Activity:
Print the records below exactly. Omit every picture.

Stored items:

****************************************

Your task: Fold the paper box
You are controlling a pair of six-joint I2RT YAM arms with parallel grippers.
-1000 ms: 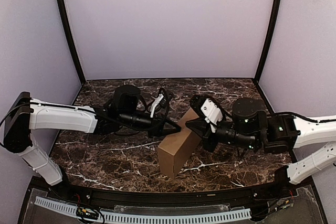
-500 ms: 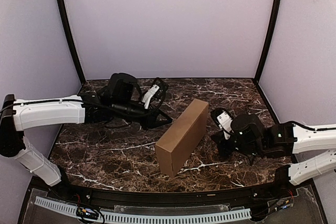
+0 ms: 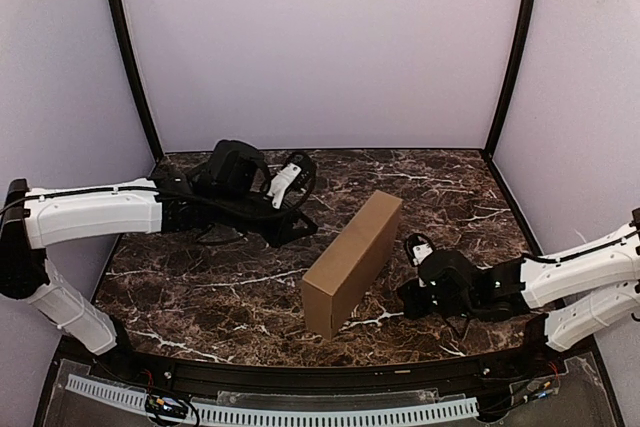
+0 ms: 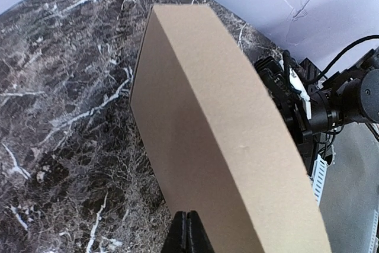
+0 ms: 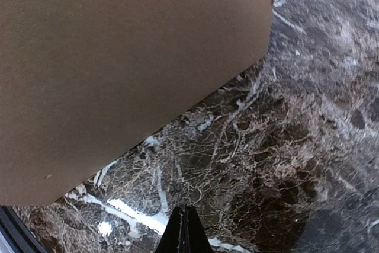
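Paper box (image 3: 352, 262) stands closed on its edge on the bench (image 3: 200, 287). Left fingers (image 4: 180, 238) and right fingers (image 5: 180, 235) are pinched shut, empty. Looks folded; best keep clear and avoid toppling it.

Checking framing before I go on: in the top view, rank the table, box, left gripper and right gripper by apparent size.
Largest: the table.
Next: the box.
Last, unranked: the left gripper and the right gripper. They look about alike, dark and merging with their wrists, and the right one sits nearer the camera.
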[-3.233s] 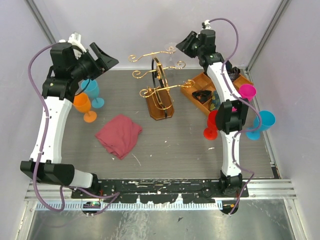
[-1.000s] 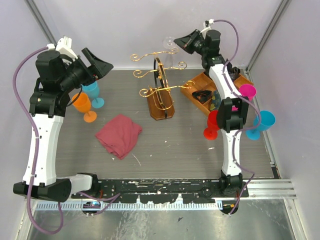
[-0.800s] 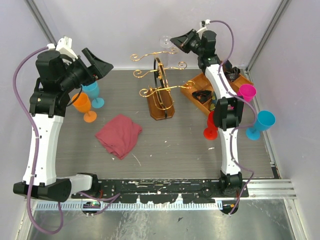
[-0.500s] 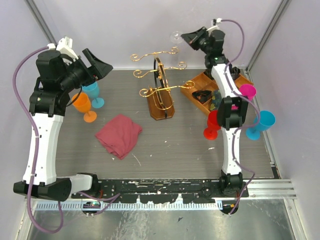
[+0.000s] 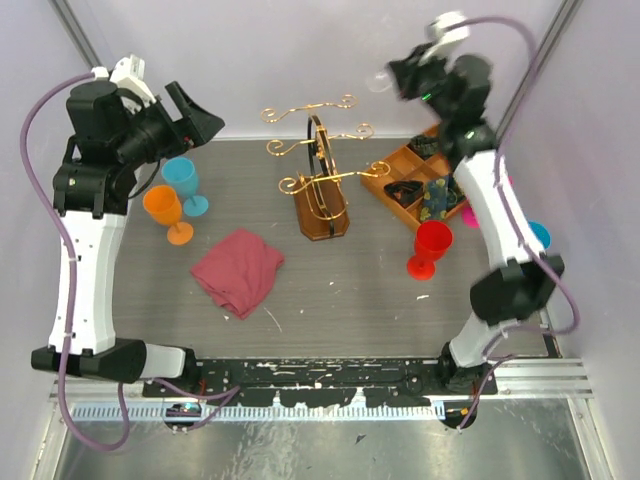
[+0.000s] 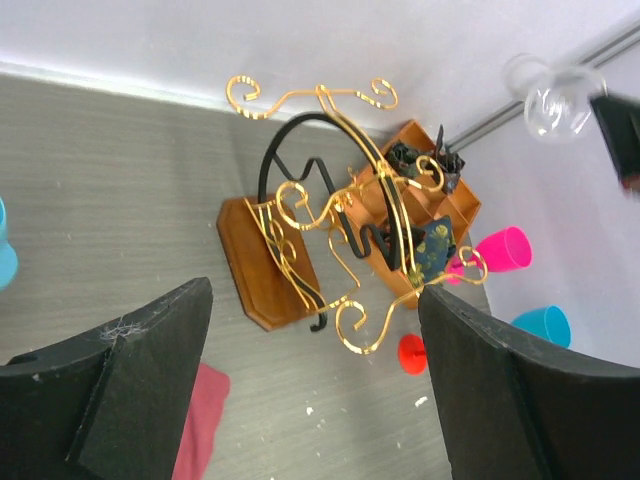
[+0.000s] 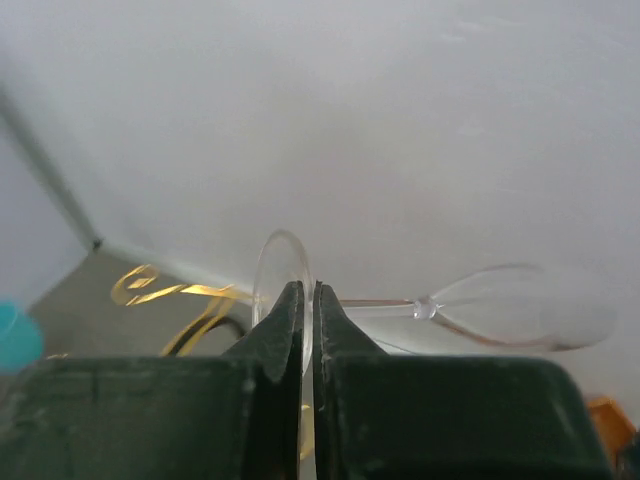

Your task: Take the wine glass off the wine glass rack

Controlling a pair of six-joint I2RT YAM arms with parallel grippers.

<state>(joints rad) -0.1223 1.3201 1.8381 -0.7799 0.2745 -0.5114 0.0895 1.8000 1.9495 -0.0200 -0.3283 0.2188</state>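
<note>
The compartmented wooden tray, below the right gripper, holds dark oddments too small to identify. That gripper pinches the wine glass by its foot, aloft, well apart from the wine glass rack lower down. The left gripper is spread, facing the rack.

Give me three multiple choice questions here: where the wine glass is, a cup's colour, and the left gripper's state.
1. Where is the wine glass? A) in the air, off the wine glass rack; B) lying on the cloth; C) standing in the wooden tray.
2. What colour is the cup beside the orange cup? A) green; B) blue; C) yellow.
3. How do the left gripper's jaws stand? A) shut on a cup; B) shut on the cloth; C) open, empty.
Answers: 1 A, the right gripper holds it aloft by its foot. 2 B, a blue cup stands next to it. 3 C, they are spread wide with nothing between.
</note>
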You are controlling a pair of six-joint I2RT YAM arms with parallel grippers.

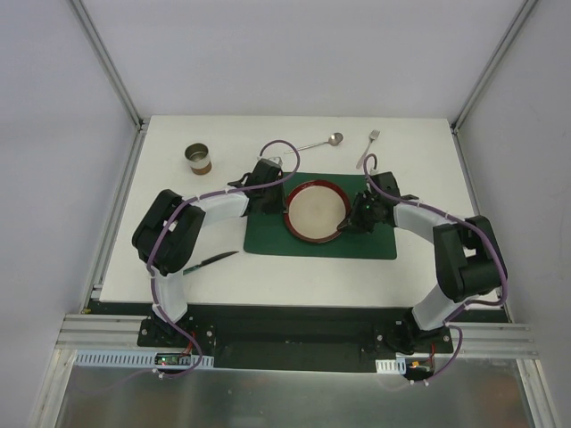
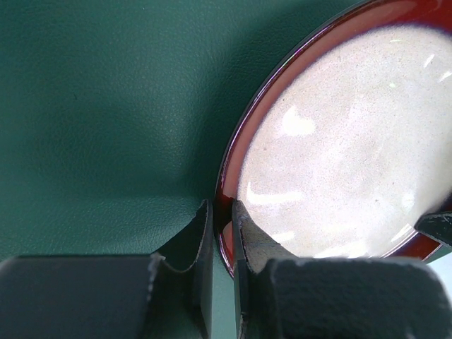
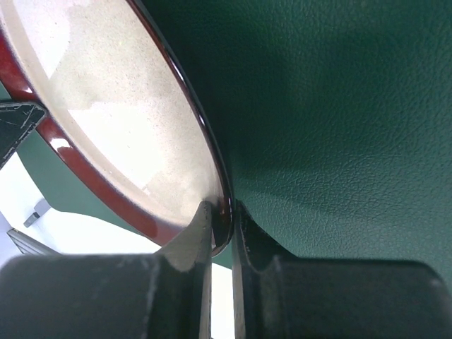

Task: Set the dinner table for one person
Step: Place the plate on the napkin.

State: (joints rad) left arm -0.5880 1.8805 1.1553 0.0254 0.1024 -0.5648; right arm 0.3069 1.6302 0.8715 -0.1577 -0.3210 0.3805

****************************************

Answer:
Your task: Fold the paper box
You are controlling a pair of six-joint I2RT YAM arms with parallel grippers.
-1000 ms: 
-500 ms: 
+0 ms: 
+0 ms: 
+0 ms: 
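Paper box (image 3: 352, 262) stands closed on its edge on the bench (image 3: 200, 287). Left fingers (image 4: 180, 238) and right fingers (image 5: 180, 235) are pinched shut, empty. Looks folded; best keep clear and avoid toppling it.

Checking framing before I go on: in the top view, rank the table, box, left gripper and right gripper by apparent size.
Largest: the table.
Next: the box.
Last, unranked: the left gripper and the right gripper. They look about alike, dark and merging with their wrists, and the right one sits nearer the camera.
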[-3.233s] 
[-1.000s] 
[-0.800s] 
[-0.500s] 
[+0.000s] 
[+0.000s] 
[+0.000s] 

Your task: Take the wine glass off the wine glass rack

Controlling a pair of six-joint I2RT YAM arms with parallel grippers.

<state>(joints rad) -0.1223 1.3201 1.8381 -0.7799 0.2745 -0.5114 0.0895 1.8000 1.9495 -0.0200 -0.3283 0.2188</state>
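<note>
The compartmented wooden tray, below the right gripper, holds dark oddments too small to identify. That gripper pinches the wine glass by its foot, aloft, well apart from the wine glass rack lower down. The left gripper is spread, facing the rack.

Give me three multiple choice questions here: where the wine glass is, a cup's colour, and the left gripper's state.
1. Where is the wine glass? A) in the air, off the wine glass rack; B) lying on the cloth; C) standing in the wooden tray.
2. What colour is the cup beside the orange cup? A) green; B) blue; C) yellow.
3. How do the left gripper's jaws stand? A) shut on a cup; B) shut on the cloth; C) open, empty.
Answers: 1 A, the right gripper holds it aloft by its foot. 2 B, a blue cup stands next to it. 3 C, they are spread wide with nothing between.
</note>
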You are controlling a pair of six-joint I2RT YAM arms with parallel grippers.


Task: Set the dinner table for one person
Step: Place the plate on the napkin.

State: (joints rad) left arm -0.5880 1.8805 1.1553 0.0254 0.1024 -0.5648; right arm 0.3069 1.6302 0.8715 -0.1577 -0.3210 0.3805

Output for the exercise is now complete.